Der Schauplatz, am Tag nach dem Geschehen noch einmal betrachtet

Politik | Martin Gantner | aus FALTER 06/10 vom 10.02.2010

Was für das Ministerium ein Mann, ist für den Richter eine Frau

Versuchen Sie, einen eingeschriebenen Brief abzuholen, ein Flugzeug zu besteigen oder über die Grenze zu fahren, wenn die Leute nur glauben, was sie sehen, und Sie selbst keinen Pass haben, der auf Ihren Namen lautet“, sagt Michaela P. Das Problem: Für die Behörden heißt Michaela Michael, und laut Pass ist sie noch immer Mann und keine Frau. Seit 2006 ringt die Transsexuelle mit den Behörden, um ihren Namen ändern zu können und einen Pass zu bekommen, der auch auf ihr Äußeres schließen lässt.

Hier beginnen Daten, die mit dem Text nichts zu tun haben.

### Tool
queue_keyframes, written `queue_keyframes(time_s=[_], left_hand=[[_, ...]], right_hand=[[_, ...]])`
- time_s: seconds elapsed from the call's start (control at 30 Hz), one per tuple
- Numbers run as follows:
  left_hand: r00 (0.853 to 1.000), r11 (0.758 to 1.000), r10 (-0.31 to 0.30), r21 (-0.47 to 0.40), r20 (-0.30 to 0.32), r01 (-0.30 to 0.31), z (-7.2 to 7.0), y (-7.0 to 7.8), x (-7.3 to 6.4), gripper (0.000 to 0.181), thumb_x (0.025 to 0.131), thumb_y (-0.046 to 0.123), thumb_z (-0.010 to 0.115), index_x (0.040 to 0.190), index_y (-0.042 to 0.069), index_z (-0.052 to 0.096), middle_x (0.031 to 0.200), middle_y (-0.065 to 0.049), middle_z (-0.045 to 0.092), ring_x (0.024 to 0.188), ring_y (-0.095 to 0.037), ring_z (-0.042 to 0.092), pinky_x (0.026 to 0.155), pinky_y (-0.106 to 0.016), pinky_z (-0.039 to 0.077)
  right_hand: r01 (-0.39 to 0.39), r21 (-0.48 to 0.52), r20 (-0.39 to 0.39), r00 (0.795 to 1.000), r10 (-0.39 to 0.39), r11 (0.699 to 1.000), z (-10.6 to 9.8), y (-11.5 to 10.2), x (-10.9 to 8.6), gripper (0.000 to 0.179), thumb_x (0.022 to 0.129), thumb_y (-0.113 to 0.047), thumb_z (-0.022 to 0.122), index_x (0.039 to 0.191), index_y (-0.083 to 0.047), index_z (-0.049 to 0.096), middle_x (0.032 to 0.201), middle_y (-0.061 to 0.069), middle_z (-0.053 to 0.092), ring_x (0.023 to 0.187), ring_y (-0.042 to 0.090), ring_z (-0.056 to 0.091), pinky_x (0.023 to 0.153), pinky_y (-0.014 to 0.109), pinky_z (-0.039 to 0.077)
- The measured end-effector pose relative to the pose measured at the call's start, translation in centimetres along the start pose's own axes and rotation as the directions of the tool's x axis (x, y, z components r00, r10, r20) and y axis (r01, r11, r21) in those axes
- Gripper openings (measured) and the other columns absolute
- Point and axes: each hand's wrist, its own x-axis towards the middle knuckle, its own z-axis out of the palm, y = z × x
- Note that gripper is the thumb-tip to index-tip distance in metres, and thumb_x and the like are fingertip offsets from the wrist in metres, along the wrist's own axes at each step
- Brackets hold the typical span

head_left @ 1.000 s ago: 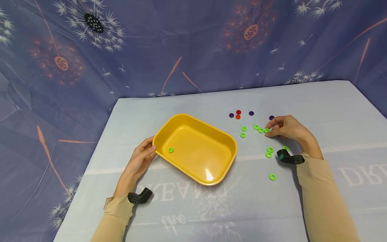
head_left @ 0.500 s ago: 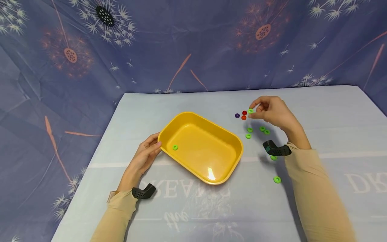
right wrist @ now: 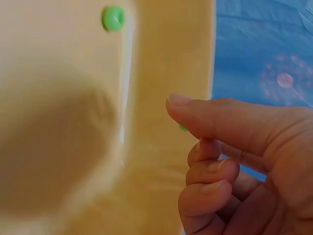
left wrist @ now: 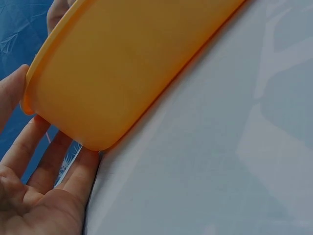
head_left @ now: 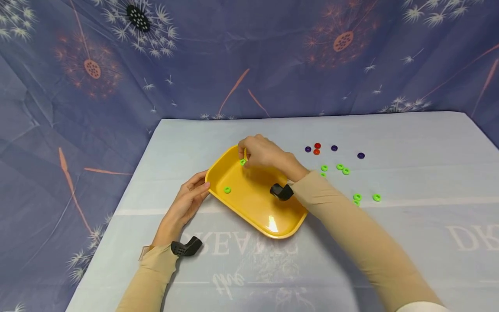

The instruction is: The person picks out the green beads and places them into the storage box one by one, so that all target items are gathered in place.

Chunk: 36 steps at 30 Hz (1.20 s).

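Just left of centre in the head view, we've got the yellow tray (head_left: 253,201) on the bench (head_left: 421,164), glossy, round-cornered, a bright glint near its lower end. Above its upper-left part, the right hand (head_left: 261,151) has its thumb and fingertips nearly together, pinching a held green ring (head_left: 243,162), small and bright. We find a second green ring (head_left: 227,190), thick and rounded, lying on the tray floor towards the left. And the left hand (head_left: 191,197) grips the tray's left corner, thumb at the rim, fingers against the outside.

Over to the left wrist view: we get the tray's smooth outer wall and those supporting fingers, hidden from above. The right wrist view gives us the curled lower fingers and a mere sliver of green below the thumb. Only the head view shows us the loose green rings (head_left: 346,171), red rings (head_left: 317,145) and purple rings (head_left: 334,148) at right.

There, the tray's long axis slants from upper left to lower right; which way the held ring's hole faces, we can't tell.
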Motion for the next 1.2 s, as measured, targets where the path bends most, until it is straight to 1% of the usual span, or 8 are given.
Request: queue_keyframes(time_s=[0.1,0.23,0.47,0.73,0.93,1.03,1.2], left_hand=[[1.000,1.000,-0.005,0.004,0.007,0.005,0.2,0.1,0.1,0.033,0.099,0.002,0.054,0.130,0.011,0.055,0.126,-0.001,0.056,0.113,-0.014,0.056,0.097,-0.022,0.050],[1.000,1.000,-0.014,0.009,0.009,0.014,0.5,0.2,0.2,0.033,0.099,0.003,0.055,0.131,0.011,0.054,0.129,-0.001,0.054,0.115,-0.014,0.054,0.098,-0.021,0.049],[1.000,1.000,-0.028,0.015,-0.001,0.028,0.5,0.0,0.3,0.034,0.098,0.003,0.055,0.132,0.009,0.053,0.128,-0.002,0.054,0.115,-0.014,0.054,0.097,-0.020,0.050],[1.000,1.000,-0.019,0.009,0.000,0.019,0.5,0.0,0.3,0.034,0.098,0.001,0.055,0.131,0.009,0.054,0.127,-0.002,0.054,0.113,-0.014,0.054,0.097,-0.021,0.050],[1.000,1.000,-0.017,0.017,-0.004,0.017,0.4,0.0,0.2,0.033,0.099,0.002,0.054,0.131,0.010,0.054,0.127,-0.001,0.054,0.113,-0.013,0.054,0.097,-0.021,0.050],[1.000,1.000,-0.019,0.019,-0.010,0.019,0.3,0.0,0.1,0.032,0.099,0.002,0.054,0.130,0.011,0.054,0.127,0.000,0.054,0.113,-0.013,0.054,0.097,-0.020,0.050],[1.000,1.000,-0.018,0.018,-0.016,0.019,0.3,0.1,0.0,0.033,0.099,0.002,0.054,0.131,0.010,0.054,0.127,-0.001,0.054,0.114,-0.013,0.054,0.097,-0.021,0.050]], right_hand=[[-0.004,-0.025,0.051,0.999,0.005,1.000,1.3,-0.8,0.9,0.017,0.082,-0.008,0.079,0.096,-0.008,0.069,0.094,0.006,0.065,0.082,0.021,0.057,0.070,0.029,0.048],[-0.015,-0.035,0.106,0.994,0.018,0.999,2.8,-1.1,1.6,0.016,0.081,-0.010,0.081,0.093,-0.009,0.069,0.091,0.004,0.064,0.078,0.019,0.056,0.066,0.027,0.047],[-0.032,0.015,0.154,0.988,0.029,0.999,4.6,-1.0,2.1,0.018,0.081,-0.015,0.083,0.092,-0.009,0.069,0.087,0.003,0.064,0.074,0.017,0.055,0.061,0.023,0.044],[-0.035,0.040,0.179,0.983,0.028,0.999,5.2,-1.1,2.2,0.017,0.081,-0.017,0.083,0.088,-0.011,0.069,0.081,0.003,0.062,0.069,0.015,0.051,0.057,0.021,0.040],[-0.029,0.031,0.196,0.980,0.023,0.999,5.4,-1.0,2.2,0.016,0.081,-0.017,0.083,0.086,-0.011,0.069,0.074,0.000,0.057,0.066,0.014,0.049,0.056,0.022,0.036],[-0.027,0.029,0.200,0.980,0.020,0.999,5.5,-1.0,2.3,0.016,0.081,-0.017,0.082,0.087,-0.010,0.069,0.074,0.000,0.056,0.066,0.015,0.048,0.057,0.022,0.036],[-0.027,0.021,0.201,0.979,0.022,0.999,5.7,-1.1,2.4,0.017,0.081,-0.016,0.082,0.088,-0.011,0.068,0.078,0.001,0.057,0.069,0.016,0.049,0.060,0.023,0.037]])
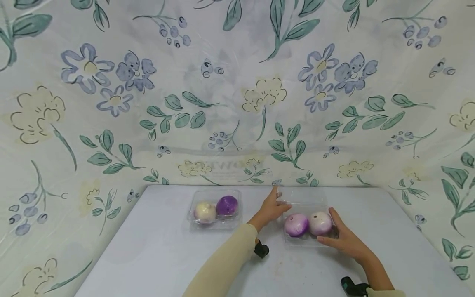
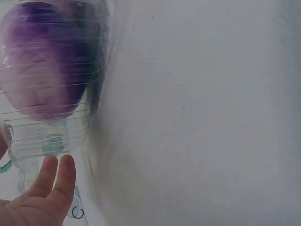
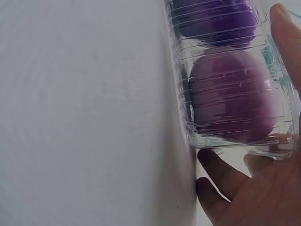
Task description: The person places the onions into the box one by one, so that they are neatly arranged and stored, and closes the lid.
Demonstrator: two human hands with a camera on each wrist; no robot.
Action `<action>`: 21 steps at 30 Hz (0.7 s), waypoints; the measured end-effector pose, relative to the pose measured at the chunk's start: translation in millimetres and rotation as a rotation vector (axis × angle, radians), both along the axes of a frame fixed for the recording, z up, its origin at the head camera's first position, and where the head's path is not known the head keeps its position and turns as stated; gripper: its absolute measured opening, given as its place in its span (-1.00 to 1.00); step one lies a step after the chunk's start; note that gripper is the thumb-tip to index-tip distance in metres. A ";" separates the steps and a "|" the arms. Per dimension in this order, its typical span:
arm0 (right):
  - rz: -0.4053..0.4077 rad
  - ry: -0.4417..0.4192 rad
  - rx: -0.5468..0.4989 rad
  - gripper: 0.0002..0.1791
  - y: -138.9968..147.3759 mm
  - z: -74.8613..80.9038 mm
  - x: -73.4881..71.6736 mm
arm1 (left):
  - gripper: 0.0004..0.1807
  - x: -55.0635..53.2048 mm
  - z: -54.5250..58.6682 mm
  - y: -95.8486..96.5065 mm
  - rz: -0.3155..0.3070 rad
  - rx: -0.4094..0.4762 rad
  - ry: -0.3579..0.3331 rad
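A clear plastic box (image 1: 309, 242) stands at the right of the white table, its lid (image 1: 302, 195) raised at the back. Inside sit two purple-and-white onions: the left onion (image 1: 296, 225) is pinker, the right onion (image 1: 320, 223) paler. My right hand (image 1: 345, 237) holds the box's right end, thumb and fingers spread around it. At the back left corner my left hand (image 1: 271, 209) has its fingers extended beside the lid. In the left wrist view, two fingertips (image 2: 68, 165) are right at the ribbed plastic. The right wrist view shows fingers (image 3: 225, 179) at the box's end.
A second clear box (image 1: 237, 220), with a yellowish-white onion (image 1: 205, 212) and a dark purple onion (image 1: 227, 205), stands to the left. A flower-patterned sheet (image 1: 230, 82) hangs behind and beside the white table (image 1: 148, 247).
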State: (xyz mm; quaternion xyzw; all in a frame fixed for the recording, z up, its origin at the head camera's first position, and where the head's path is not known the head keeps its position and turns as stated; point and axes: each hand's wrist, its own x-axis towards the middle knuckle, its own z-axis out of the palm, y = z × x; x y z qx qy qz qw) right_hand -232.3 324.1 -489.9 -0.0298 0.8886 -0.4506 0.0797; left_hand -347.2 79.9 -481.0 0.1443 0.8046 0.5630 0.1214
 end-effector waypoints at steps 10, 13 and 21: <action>0.001 0.016 0.008 0.29 -1.8 1.5 1.4 | 0.07 6.1 10.0 -3.5 -0.012 0.101 0.029; 0.001 0.016 0.011 0.29 -1.8 1.4 1.6 | 0.03 8.0 11.4 -3.7 -0.019 0.106 0.063; 0.001 0.024 0.018 0.28 -1.1 -1.4 0.8 | -0.07 18.1 19.9 -6.6 -0.046 0.039 0.143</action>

Drei Jahre und 38.000 Euro Anwalts- und Gerichtskosten später hat der Verwaltungsgerichtshof der 51-jährigen IT-Fachfrau bereits mit zwei Sprüchen Recht gegeben, doch das Innenministerium weigert sich weiter, eine Namensänderung ohne operative Geschlechtsumwandlung anzuerkennen. Jetzt wurde der Verwaltungsgerichtshof erneut mit dem Fall betraut. Im Ministerium wird man nun langsam über eine mögliche Änderung der Regelung diskutieren müssen.